Figure 2: Compute panel — vCores set to 2 vCores / 16 GiB RAM, High availability set to Zone redundant

Memory is fixed at 8 GiB per vCore — you cannot configure it independently. The available vCore tiers are shown below.

Available compute tiers in Preview:

  • 2 vCores — 16 GiB RAM (minimum, default)
  • 4 vCores — 32 GiB RAM
  • 8 vCores — 64 GiB RAM
  • 16 vCores — 128 GiB RAM
  • 20 vCores — 160 GiB RAM
  • 32 vCores — 256 GiB RAM
  • 48 vCores — 384 GiB RAM
  • 64 vCores — 512 GiB RAM
  • 96 vCores — 768 GiB RAM
  • 128 vCores — 1,024 GiB RAM
  • 192 vCores — 1,536 GiB RAM
💡  Compute resources are pre-allocated and billed per hour based on vCores configured. Storage auto-scales separately — you pay only for what you use.

Step 3: Networking, Security, and Tags

These tabs follow the standard Azure patterns. Configure VNet integration or public access under Networking. Security lets you set the PostgreSQL admin username and password. Tags are optional metadata for billing and governance. Once configured, select Review + create and deploy.

Compute Replicas: Vertical and Horizontal Scaling

Every Azure HorizonDB cluster is built around a shared-storage architecture. Compute replicas are stateless PostgreSQL engines that connect to a shared storage layer. Because storage is decoupled, you can scale compute up or out without moving data.

What is a Compute Replica?

A compute replica is the layer where the PostgreSQL engine runs — query parsing, transaction management, execution. Each replica has its own local NVMe SSD cache for hot pages, reducing round trips to the remote storage layer.

Every cluster has one Primary replica (read-write) and optionally one or more Standby replicas (read-only, also serve as failover candidates).

Vertical Scaling (Scale Up)

Scale up increases vCores and memory on every replica in the cluster simultaneously. Use this when workloads need more processing power — complex queries, large joins, high connection counts, or sustained high CPU utilisation.
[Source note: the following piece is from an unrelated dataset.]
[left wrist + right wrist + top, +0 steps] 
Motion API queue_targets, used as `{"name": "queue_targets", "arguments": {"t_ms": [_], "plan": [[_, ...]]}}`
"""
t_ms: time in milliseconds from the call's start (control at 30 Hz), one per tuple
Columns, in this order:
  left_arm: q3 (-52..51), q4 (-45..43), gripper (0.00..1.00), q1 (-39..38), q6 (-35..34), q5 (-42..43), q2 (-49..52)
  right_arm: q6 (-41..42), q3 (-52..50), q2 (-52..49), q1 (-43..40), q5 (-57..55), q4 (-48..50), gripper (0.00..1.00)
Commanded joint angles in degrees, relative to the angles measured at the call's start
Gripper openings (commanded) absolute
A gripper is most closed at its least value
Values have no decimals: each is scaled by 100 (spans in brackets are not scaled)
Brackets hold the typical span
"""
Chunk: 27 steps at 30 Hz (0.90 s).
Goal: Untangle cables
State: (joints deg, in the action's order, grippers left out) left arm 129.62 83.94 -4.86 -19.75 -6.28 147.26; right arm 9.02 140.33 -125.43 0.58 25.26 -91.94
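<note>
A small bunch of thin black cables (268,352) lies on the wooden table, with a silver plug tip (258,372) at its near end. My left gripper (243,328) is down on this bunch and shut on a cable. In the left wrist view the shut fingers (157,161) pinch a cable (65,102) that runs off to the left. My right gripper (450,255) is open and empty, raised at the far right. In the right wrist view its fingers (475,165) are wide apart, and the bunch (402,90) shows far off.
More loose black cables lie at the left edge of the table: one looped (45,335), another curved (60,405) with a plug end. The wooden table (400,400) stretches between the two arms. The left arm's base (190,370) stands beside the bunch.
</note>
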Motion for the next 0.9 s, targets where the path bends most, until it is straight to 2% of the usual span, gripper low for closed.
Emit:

How it works: HorizonDB restarts all replicas with the new configuration. The database is temporarily unavailable during the restart, and existing connections are dropped. The service brings everything back online automatically once the new configuration is applied.

When to scale up:

  • Sustained high CPU utilisation across replicas.
  • Memory pressure causing excessive page evictions from the shared buffer pool.
  • Query performance degradation on complex, large queries.

Horizontal Scaling (Scale Out — Read Replicas)

Scale out adds more standby replicas to distribute read traffic. An Azure HorizonDB cluster supports up to 15 readable replicas in addition to the primary.

Because all replicas share the same underlying storage, provisioning a new replica does not involve copying data or setting up streaming replication. The new replica connects to shared storage and starts serving reads almost immediately.

When to scale out:

  • Read-heavy workloads that are saturating the primary.
  • Reporting or analytics queries that need to be isolated from OLTP traffic.
  • Increased availability by placing failover candidates in different availability zones.

Read-only endpoint: HorizonDB provides a dedicated read-only endpoint that automatically load-balances across all standby replicas. Use the read-write endpoint for writes and for reads requiring the latest committed data.

TopicKey Point
Scale UpRestarts replicas; brief downtime. Increases vCores and memory proportionally (8 GiB per vCore).
Scale OutNo downtime for the existing cluster. Adds standby replicas up to a maximum of 15.
Shared StorageAll replicas read from the same storage layer — no data copy required when adding a replica.
Read EndpointDedicated endpoint auto-load-balances across all standby replicas.
HA RequirementZone-redundant HA requires at least one primary + one standby in different availability zones.

Graph Database Support via Apache AGE

Azure HorizonDB includes Apache AGE (A Graph Extension) — a PostgreSQL extension developed under the Apache Incubator project. It brings graph database capabilities directly into the relational engine, letting you model, store, and query highly connected data without leaving PostgreSQL.

Why a Graph Database?

Relational databases require multiple joins to traverse relationships. Graph databases model entities as nodes and relationships as edges, making queries like ‘friends of friends’ or ‘shortest path’ natural and efficient. Typical use cases include social networks, fraud detection, recommendation engines, and knowledge graphs for AI-driven search.

Durable AI Pipelines

Traditional RAG (Retrieval-Augmented Generation) architectures involve an application-tier service that reads rows, calls an embedding API, and writes vectors back to the database. This pattern has well-known failure modes: lost checkpoints on crashes, partial writes on transient API failures, no clean path to re-embed when models change.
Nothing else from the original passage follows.